◆ WORK TASK
The response must consist of the lines below from the one with "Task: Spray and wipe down" through the one with "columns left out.", exactly as they appear and with both ends kept.

(Items from a dataset)
Start of Block

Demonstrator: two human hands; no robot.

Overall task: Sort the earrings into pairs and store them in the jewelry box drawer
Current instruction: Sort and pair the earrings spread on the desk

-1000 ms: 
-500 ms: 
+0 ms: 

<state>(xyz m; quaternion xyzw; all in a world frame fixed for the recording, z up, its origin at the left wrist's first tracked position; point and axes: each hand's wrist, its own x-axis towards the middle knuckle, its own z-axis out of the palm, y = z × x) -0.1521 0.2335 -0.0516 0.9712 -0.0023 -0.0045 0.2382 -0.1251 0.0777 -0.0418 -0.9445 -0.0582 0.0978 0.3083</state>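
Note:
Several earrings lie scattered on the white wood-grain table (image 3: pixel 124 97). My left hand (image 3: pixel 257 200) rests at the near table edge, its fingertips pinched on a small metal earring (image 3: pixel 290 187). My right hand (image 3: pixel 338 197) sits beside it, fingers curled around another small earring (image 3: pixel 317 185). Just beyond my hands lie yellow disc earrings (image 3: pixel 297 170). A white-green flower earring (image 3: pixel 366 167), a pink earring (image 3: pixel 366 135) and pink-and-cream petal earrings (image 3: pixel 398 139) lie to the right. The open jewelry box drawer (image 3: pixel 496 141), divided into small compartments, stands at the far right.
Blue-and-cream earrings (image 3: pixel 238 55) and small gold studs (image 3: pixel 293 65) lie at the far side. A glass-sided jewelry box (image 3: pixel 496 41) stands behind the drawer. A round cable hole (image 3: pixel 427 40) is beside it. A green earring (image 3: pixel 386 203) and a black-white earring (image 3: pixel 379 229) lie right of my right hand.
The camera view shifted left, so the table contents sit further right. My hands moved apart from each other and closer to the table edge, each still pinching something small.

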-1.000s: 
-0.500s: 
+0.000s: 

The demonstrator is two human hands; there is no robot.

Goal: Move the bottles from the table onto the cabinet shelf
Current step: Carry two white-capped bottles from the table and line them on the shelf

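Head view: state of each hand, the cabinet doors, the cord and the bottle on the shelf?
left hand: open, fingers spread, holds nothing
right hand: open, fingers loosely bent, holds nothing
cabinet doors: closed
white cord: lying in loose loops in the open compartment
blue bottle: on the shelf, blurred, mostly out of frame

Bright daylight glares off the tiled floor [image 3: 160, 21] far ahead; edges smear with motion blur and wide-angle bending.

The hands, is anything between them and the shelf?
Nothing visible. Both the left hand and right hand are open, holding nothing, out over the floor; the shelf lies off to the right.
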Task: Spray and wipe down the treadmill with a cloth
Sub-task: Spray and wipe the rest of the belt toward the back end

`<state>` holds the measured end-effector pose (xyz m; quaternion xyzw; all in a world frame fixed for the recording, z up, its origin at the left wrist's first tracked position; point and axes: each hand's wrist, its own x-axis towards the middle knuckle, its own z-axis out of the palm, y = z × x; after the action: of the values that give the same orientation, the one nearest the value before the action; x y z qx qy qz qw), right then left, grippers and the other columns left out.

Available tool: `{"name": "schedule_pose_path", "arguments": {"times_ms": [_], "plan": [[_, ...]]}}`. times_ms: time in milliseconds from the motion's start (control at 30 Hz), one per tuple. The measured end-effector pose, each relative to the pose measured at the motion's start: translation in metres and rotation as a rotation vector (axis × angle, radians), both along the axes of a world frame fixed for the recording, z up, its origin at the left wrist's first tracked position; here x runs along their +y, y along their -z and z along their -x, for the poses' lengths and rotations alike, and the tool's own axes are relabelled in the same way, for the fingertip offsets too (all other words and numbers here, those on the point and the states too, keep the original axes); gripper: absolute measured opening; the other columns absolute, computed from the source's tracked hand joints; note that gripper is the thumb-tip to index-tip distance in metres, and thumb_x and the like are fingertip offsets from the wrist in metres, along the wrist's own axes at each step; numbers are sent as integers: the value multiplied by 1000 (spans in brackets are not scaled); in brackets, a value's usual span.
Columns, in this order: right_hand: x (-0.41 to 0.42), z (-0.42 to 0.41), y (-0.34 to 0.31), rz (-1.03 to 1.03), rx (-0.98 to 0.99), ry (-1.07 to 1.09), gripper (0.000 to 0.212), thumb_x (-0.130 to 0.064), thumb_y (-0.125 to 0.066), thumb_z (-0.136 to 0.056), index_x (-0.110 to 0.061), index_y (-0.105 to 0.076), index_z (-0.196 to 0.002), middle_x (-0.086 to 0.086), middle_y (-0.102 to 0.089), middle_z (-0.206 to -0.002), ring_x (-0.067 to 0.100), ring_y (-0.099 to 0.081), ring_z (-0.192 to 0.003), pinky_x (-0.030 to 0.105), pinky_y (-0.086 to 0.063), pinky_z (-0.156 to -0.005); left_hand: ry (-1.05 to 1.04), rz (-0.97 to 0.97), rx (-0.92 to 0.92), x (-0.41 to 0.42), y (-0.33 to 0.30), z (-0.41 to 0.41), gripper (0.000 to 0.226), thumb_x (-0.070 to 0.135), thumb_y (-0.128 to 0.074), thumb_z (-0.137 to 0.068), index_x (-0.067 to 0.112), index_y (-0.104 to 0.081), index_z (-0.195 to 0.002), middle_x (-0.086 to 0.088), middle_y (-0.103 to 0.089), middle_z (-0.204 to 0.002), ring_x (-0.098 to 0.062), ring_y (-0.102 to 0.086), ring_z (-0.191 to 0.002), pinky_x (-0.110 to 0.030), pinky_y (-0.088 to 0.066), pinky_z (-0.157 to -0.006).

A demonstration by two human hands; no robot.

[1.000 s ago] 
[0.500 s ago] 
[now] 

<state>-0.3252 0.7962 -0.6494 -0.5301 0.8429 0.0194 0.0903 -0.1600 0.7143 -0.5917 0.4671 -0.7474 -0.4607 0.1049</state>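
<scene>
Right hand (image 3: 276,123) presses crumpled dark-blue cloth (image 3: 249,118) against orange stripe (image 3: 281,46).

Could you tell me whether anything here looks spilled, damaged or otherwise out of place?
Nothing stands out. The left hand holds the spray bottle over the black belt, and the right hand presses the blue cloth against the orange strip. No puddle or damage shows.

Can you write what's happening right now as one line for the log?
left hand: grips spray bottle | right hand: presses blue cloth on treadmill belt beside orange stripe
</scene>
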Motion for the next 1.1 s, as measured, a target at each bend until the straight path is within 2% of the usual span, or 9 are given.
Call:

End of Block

◆ TASK OUTPUT
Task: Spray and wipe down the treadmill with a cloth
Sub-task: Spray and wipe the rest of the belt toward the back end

`<state>` holds the measured end-effector pose (xyz m; quaternion xyzw; all in a world frame fixed for the recording, z up, its origin at the left wrist's first tracked position; point and axes: each hand's wrist, its own x-axis towards the middle knuckle, its own z-axis out of the palm, y = z × x; after the action: of the values that give the same orientation, the one nearest the value before the action; x y z qx qy qz qw), right then left, grippers and the other columns left out.

The exercise requires no additional answer.